Available data:
┏━━

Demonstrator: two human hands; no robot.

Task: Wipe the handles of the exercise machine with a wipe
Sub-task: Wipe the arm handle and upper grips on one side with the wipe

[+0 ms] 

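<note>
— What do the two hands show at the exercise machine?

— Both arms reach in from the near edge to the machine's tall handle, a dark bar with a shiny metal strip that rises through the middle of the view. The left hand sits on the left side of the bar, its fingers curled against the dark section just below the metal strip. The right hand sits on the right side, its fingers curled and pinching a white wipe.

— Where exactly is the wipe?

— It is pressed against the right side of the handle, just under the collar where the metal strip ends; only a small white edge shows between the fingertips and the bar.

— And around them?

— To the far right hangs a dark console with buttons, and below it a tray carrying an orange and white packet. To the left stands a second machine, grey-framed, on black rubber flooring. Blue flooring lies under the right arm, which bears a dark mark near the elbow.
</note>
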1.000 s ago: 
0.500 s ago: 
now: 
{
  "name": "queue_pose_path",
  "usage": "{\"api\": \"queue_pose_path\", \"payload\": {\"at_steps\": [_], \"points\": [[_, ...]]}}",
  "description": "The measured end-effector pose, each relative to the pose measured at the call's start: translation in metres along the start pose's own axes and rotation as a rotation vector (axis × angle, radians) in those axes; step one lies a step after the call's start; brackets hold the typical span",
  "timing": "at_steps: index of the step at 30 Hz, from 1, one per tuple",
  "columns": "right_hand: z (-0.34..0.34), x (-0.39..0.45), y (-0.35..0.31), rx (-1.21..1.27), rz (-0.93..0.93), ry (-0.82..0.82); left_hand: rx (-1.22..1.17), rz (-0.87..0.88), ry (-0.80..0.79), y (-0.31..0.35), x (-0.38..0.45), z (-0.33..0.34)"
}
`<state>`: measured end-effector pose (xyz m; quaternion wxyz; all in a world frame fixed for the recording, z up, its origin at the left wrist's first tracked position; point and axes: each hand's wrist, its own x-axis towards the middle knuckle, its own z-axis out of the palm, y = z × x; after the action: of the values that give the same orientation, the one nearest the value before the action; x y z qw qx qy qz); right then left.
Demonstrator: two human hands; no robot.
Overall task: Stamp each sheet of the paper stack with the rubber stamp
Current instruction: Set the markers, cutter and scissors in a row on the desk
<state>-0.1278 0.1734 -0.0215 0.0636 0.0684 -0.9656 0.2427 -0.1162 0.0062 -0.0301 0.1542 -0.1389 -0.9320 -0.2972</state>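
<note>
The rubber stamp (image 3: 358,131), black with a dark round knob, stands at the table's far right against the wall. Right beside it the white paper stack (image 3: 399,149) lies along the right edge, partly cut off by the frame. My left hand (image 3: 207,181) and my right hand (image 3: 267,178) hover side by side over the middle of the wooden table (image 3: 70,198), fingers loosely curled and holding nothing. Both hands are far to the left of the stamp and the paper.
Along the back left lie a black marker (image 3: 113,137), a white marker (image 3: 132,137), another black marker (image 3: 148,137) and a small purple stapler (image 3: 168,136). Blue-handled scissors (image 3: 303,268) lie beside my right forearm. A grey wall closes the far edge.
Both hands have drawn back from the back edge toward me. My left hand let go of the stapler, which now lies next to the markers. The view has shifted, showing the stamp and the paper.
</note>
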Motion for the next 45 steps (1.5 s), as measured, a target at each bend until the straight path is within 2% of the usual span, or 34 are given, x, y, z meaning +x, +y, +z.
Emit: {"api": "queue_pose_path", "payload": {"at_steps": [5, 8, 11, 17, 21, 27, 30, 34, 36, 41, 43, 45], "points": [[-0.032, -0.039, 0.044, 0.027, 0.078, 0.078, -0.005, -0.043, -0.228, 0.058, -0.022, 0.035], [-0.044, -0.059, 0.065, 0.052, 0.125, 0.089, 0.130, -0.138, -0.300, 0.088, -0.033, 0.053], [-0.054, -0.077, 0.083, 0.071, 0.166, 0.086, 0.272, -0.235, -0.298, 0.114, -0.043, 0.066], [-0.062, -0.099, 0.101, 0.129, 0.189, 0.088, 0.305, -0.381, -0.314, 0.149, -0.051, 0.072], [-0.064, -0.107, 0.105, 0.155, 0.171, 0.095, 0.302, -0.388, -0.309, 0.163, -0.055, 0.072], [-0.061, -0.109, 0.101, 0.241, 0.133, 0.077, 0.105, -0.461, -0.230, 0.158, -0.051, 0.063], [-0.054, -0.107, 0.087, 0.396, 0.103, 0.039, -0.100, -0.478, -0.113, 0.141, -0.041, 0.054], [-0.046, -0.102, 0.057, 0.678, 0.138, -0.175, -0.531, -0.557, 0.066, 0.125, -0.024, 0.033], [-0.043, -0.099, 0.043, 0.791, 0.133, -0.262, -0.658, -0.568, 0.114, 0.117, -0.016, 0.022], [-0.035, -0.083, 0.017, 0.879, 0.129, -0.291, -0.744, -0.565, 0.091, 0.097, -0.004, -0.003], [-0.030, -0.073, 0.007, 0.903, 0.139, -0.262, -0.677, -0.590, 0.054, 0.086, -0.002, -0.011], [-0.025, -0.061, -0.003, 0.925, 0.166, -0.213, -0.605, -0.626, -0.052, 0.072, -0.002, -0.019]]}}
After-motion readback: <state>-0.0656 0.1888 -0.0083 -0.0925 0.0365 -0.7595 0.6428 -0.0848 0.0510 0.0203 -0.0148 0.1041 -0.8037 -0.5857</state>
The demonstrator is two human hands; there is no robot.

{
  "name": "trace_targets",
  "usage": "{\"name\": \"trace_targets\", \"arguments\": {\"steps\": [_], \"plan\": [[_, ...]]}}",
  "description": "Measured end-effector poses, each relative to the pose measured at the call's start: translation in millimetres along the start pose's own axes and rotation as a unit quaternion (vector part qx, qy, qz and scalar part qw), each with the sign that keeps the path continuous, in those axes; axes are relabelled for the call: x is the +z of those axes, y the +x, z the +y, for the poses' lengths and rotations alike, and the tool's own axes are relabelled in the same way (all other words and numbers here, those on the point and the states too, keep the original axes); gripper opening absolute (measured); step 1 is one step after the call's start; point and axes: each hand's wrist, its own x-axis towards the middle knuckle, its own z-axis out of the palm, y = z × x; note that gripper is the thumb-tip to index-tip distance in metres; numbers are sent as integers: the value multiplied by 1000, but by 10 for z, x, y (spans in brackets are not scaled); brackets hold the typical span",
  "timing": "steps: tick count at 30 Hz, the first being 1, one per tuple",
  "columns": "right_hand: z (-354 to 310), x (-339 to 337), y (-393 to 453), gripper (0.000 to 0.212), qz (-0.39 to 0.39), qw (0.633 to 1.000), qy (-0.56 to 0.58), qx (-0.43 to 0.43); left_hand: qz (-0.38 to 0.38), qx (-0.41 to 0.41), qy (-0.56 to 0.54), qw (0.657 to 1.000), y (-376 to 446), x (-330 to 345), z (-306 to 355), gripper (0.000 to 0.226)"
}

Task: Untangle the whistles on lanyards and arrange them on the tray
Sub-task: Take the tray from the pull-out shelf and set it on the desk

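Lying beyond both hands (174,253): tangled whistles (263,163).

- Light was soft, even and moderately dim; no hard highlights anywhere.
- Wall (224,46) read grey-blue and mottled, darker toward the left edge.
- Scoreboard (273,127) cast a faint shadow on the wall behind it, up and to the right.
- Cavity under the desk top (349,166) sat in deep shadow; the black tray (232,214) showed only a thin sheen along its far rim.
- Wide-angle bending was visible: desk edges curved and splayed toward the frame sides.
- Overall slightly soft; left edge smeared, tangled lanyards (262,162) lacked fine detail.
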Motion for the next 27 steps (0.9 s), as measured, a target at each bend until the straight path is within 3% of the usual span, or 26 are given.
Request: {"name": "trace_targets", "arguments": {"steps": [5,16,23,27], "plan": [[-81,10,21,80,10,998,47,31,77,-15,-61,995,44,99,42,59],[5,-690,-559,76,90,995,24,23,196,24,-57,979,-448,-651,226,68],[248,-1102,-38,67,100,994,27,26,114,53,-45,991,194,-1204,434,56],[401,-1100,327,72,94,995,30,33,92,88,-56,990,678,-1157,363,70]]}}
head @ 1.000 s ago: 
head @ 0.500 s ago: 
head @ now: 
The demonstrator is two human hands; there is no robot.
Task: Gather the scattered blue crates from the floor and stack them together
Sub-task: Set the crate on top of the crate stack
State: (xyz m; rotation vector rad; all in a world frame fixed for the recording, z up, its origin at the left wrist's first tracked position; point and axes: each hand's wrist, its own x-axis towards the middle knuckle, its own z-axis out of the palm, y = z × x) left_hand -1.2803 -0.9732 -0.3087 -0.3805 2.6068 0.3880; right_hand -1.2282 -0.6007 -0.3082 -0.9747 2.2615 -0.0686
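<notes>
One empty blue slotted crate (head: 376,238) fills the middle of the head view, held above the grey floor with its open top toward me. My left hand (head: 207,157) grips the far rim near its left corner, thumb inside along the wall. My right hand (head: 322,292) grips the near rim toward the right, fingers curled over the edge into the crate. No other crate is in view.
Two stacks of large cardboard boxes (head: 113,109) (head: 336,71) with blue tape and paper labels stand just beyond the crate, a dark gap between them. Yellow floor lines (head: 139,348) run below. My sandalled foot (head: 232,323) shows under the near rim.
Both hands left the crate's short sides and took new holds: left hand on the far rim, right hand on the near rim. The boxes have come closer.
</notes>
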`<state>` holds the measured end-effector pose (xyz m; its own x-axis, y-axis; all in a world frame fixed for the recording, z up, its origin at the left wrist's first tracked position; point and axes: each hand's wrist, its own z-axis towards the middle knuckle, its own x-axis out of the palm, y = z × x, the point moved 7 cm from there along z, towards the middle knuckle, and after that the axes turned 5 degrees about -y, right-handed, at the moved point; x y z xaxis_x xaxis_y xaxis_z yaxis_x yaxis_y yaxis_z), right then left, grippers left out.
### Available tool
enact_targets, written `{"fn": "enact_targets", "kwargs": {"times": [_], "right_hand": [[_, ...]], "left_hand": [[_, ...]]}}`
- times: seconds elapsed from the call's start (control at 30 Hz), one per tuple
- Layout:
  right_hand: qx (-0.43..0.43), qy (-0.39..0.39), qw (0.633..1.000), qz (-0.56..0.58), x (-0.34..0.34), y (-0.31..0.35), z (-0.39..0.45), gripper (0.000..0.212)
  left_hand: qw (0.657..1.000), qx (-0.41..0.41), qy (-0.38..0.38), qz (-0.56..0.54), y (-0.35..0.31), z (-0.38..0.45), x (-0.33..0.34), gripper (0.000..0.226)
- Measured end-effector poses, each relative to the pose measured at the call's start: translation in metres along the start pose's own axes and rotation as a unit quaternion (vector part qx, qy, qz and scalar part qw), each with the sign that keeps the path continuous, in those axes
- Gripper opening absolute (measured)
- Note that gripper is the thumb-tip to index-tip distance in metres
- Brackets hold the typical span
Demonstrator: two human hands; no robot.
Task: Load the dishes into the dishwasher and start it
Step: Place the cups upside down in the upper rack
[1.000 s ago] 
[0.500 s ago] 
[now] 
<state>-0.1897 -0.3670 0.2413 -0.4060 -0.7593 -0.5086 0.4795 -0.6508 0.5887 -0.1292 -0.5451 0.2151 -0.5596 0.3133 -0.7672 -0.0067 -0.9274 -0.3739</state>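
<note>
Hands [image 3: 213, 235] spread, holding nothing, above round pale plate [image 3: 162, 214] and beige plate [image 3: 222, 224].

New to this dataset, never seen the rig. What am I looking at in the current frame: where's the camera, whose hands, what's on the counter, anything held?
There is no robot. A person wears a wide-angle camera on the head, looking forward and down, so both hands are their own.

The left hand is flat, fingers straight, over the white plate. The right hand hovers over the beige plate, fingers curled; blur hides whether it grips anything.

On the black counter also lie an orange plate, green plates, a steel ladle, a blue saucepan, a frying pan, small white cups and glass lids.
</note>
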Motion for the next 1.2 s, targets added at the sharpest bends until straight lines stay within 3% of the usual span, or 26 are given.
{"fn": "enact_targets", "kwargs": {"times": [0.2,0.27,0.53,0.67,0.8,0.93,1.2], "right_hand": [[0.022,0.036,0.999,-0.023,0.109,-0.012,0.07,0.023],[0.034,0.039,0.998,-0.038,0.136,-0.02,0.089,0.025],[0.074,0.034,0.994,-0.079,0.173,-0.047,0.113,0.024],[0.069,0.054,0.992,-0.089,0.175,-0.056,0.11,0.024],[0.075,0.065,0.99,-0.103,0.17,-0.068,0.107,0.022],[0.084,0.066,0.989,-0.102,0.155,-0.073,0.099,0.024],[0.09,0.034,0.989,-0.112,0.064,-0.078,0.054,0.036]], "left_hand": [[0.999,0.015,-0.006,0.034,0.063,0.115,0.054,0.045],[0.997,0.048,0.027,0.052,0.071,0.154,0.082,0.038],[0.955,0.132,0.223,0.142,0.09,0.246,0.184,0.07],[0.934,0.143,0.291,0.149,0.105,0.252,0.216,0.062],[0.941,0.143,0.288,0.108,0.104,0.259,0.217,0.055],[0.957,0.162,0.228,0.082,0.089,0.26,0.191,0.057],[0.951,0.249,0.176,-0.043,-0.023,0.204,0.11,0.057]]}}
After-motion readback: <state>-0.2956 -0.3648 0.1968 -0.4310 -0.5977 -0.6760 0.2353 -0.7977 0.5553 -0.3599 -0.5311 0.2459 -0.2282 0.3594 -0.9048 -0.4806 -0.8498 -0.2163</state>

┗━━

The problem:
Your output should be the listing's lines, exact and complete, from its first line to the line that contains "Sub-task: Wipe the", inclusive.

Response to this exercise:
Demonstrator: two human hands; no robot.

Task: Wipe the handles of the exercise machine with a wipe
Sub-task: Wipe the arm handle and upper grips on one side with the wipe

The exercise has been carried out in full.